Monday, January 28, 2008

Packed up and ready to go

We have two friends who have recently given birth to children with congenital heart defects. One child has hypoplastic left heart, and is about six months old, and the other has trisomy 18 (one of the effects of which is hypoplastic left heart). It has been hard and good to love and pray for these families as they love their children.

The second family, the Fahmers, know that their son's time is likely very short; only 5% of children with their son's condition live past their first birthday. They have started a blog about their experiences, which I hope will bring Light to parents of terminally ill children - and parents of healthy children.
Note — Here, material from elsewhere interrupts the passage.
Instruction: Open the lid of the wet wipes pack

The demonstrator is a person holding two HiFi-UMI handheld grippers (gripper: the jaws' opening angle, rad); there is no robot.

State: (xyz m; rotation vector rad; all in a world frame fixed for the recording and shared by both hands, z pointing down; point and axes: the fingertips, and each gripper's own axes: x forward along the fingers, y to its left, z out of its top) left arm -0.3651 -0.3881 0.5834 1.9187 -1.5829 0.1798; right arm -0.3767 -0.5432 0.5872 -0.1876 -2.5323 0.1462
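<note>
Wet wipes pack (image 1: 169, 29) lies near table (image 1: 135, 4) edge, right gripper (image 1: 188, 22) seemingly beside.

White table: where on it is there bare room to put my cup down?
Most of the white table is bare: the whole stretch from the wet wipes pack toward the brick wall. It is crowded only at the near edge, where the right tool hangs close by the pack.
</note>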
Last night as Rebecca and I talked about these two hard situations, I thought of J.I. Packer's words in his introduction to A Quest for Godliness: The Puritan Vision of Christian Life:

"[T]he Puritans have taught me to see and feel the transitoriness of this life, to think of it, with all its richness, as essentially the gymnasium and dressing-room where we are prepared for heaven, and to regard readiness to die as the first step in learning to live . . . . [T]heir medicine and surgery were rudimentary; they had no aspirins, tranquillisers, sleeping tablets or anti-depressant pills, just as they had no social security or insurance; in a world in which more than half the adult population died young and more than half the children died in infancy, disease, distress, discomfort, pain and death were their constant companions. They would have been lost had they not kept their eyes on heaven and known themselves as pilgrims traveling home to the Celestial City. . . . Few of us, I think, live daily on the edge of eternity in the conscious way that the Puritans did, and we lose out as a result. For the extraordinary vivacity, even hilarity (yes, hilarity; you will find it in the sources), with which the Puritans lived stemmed directly, I believe from the unflinching, matter-of-fact realism with which they prepared themselves for death, so as always to be found, as it were packed up and ready to go. Reckoning with death brought appreciation of each day's continued life, and the knowledge that God would eventually decide, without consulting them, when their work on earth was done brought energy for the work itself while they were still being given time to get on with it. (pp 13-14 emphasis mine)
I think families like the Fahmers can be contemporary Puritans to us, helping us to live daily on the edge of eternity, "packed up and ready to go," whether we and our children are robust and healthy, or terminally ill. May God grant us grace to see His face and live with vivacity, hilarity and energy while He gives us breath.